Arkadaşı gülerek yanıt vermiş, "Ne tuhaftır ki Gurdjieff'in yanındaki birkaç kişi tüm dünyanın vaktini boşa harcadığını düşünürken, sen de bizim vaktimizi boşa harcadığımızı düşünüyorsun."
Bunun üzerine Joad, "Fazla vaktim kalmadı, yoksa karşılaştırma yapabilmek için seninle gelirdim." demiş.
Arkadaşı, "Birkaç saniyelik ömrün kalmış olsa bile, bunu hemen burada gerçekleştirebiliriz" diyerek Joad'u ikna etmiş.
Adam ona, "Gözlerini kapayıp içeri bak, sonra gözlerini açıp orada ne bulduğunu bana söyle" demiş.
Joad gözlerini kapayıp açmış ve şöyle demiş, "Karanlıktan başka hiçbir şey yok."
Arkadaşı gülerek, "Şu an gülünecek zaman değil çünkü neredeyse ölmek üzeresin. Ama doğru zamanda geldim."demiş. "İçeride yalnızca karanlığı gördüğünü söyledin, öyle değil mi?"

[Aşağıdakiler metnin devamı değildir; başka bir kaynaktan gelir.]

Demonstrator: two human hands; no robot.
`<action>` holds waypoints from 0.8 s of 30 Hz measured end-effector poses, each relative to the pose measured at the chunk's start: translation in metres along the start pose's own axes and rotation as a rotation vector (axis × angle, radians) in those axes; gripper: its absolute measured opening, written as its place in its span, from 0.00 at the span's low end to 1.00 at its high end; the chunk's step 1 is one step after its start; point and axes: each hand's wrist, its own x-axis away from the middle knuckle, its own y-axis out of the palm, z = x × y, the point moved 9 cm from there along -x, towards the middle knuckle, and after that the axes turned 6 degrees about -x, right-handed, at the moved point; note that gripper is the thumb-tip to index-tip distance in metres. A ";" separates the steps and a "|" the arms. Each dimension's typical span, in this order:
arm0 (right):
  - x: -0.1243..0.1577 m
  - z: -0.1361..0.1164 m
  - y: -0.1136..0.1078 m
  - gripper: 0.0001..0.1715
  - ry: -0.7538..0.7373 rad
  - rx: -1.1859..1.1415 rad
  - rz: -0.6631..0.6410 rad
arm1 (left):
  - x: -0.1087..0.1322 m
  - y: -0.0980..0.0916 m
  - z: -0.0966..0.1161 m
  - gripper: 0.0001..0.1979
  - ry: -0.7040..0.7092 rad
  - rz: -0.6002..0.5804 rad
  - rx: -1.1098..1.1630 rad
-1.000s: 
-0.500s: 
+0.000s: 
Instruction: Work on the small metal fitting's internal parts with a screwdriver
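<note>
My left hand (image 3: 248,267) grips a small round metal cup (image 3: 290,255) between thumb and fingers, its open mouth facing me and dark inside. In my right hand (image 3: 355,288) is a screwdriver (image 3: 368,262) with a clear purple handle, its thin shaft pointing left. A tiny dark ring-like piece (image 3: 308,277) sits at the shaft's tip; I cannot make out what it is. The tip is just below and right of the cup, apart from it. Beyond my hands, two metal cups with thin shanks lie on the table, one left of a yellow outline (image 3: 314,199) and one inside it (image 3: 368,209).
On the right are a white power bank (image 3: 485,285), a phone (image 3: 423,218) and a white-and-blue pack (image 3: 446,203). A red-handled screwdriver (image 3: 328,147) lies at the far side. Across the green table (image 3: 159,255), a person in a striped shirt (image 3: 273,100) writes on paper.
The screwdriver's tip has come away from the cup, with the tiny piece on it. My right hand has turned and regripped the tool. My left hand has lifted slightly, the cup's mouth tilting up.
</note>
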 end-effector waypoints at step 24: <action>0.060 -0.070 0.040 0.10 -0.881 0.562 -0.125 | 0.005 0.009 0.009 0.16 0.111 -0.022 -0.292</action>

Joad, "Elbette." diye yanıt vermiş.
Bunun üzerine adam, "Böyle büyük bir filozof olduğun ve o kadar güzel kitaplar yazdığın halde yine de bunu göremiyor musun? Aslında iki şey var; sen ve karanlık. Yoksa karanlığı kim görecekti? Karanlık kendi kendisini göremez, bu kesin, ve karanlık 'yalnızca karanlık var' da diyemez." diye açıklamış.
Joad biraz düşündükten sonra, "Tanrım, belki de Gurdjieff'in yanındakiler vakitlerini boşa harcamıyorlardır. Bu doğru. Karanlığı ben gördüm." demiş.
Arkadaşı devam etmiş, "Tüm çabamız bu 'Ben'i, yani gözlemciyi daha güçlü, daha kristalize bir hale getirip, karanlığı aydınlığa çevirmektir. Bu iki şey zaten eş zamanlı olarak gerçekleşecektir. Gözlemci giderek kendi içindeki merkezi buldukça, karanlık da biraz daha azalacaktır. Gözlemci tamamen çiçeklendiğinde, yani bilincin nilüfer çiçeği açtığında, tüm karanlık yokolacaktır."
Karanlıkta yaşamak en asgari düzeyde yaşamaktır. Işıkla dolu olmaksa azami yaşamdır.